E doença não é só cair de cama ou desenvolver um câncer – a maior parte dos desequilíbrios começa com o desânimo, com a falta de vitalidade, com a depressão, com a agressividade, com o individualismo, com a falta de sentido pra vida, com letargia, lentidão, falha nas funções básicas como comer, dormir, ir no banheiro, se reproduzir. Vai dizer, se não você, muitas das pessoas mais próximas devem ter esses sintomas.
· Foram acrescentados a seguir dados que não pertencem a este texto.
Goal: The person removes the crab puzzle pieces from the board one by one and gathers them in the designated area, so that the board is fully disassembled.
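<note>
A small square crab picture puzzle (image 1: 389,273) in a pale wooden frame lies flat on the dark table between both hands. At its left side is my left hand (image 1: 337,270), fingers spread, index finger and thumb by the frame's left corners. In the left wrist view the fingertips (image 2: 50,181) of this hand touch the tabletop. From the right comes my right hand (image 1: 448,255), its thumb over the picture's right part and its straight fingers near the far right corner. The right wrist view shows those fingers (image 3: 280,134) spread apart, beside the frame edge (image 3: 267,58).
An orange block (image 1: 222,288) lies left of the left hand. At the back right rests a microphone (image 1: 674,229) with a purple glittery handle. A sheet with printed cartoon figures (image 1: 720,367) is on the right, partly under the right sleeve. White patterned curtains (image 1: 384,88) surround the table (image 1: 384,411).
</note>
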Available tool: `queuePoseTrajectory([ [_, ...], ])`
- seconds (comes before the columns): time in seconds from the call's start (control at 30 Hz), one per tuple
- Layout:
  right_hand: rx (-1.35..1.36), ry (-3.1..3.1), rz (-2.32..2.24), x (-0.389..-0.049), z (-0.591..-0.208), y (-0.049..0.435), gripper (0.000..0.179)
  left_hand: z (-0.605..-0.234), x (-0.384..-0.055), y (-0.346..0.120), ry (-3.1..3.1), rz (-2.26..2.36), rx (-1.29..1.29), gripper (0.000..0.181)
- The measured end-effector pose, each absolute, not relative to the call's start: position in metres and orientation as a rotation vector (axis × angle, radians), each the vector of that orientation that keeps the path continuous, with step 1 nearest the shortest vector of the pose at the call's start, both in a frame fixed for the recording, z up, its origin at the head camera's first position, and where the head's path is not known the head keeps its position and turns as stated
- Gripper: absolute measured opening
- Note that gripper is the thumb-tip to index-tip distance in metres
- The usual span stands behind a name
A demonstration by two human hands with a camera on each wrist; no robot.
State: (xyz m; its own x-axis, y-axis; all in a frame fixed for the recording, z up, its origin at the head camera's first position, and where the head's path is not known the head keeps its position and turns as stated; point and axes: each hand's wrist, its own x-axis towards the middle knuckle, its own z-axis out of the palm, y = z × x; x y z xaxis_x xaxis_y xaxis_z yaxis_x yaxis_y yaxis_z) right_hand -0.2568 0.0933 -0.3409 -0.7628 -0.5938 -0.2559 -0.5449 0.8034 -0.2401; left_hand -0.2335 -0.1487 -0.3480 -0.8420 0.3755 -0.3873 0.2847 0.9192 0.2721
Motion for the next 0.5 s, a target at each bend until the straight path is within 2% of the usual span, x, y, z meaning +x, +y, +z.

E eu estou sendo bem boazinha em relação a esse tema – nem estou falando da quantidade de pessoas que precisa de pílulas mágicas para “curar” esses sintomas aí em cima. Comprimidos pra deixar feliz, pra devolver o ânimo, pra tirar dores, pra melhorar a libido, pra acalmar, pra dormir, pra acordar, pra emagrecer, pra fazer xixi. É. A gente está se mantendo equilibrado de maneiras artificiais, ultimamente. E um corpo equilibrado artificialmente é ainda um corpo em desequilíbrio. Mas é um corpo em desequilíbrio que permanece calado. E daí vai ficando cada vez mais difícil ouvir a tal da voz que vem de dentro e nos avisa o que faz bem pra gente ou não. Vamos ficando menos sensíveis, menos observadores, mais alienados. Com nós mesmos e com o mundo ao redor. Numa dessa, os instantes de alegria passam a ser confundidos com entorpecimento. Comida em demasia, muito açúcar, muita gordura, muita carne, muitas substâncias estimulantes, remédios, aditivos legais e ilegais, no fundo, só dão prazer pela sensação de entorpecimento. E o entorpecimento é o clássico refúgio de quem não quer estar dentro de si mesmo. Seja dentro de seu corpo ou dentro de sua cabeça. E não é só com as coisas que a gente bota pra dentro do corpo que a gente se entorpece. Com as coisas que a gente coloca pra dentro da cabeça é igual. A falsa sensação de felicidade quando você passa o cartãozão em 12 vezes pra comprar aquele jeans que você sabe que todo mundo vai notar… é praticamente a mesma coisa da falsa felicidade instantânea de 34 coxinhas ingeridas de uma vez. E cinco minutos depois, lá está você com seu vazio de novo, num corpo e numa cabeça cheio de toxinas, cheio de carências e cada vez mais afastado da simplicidade que é estar saudável.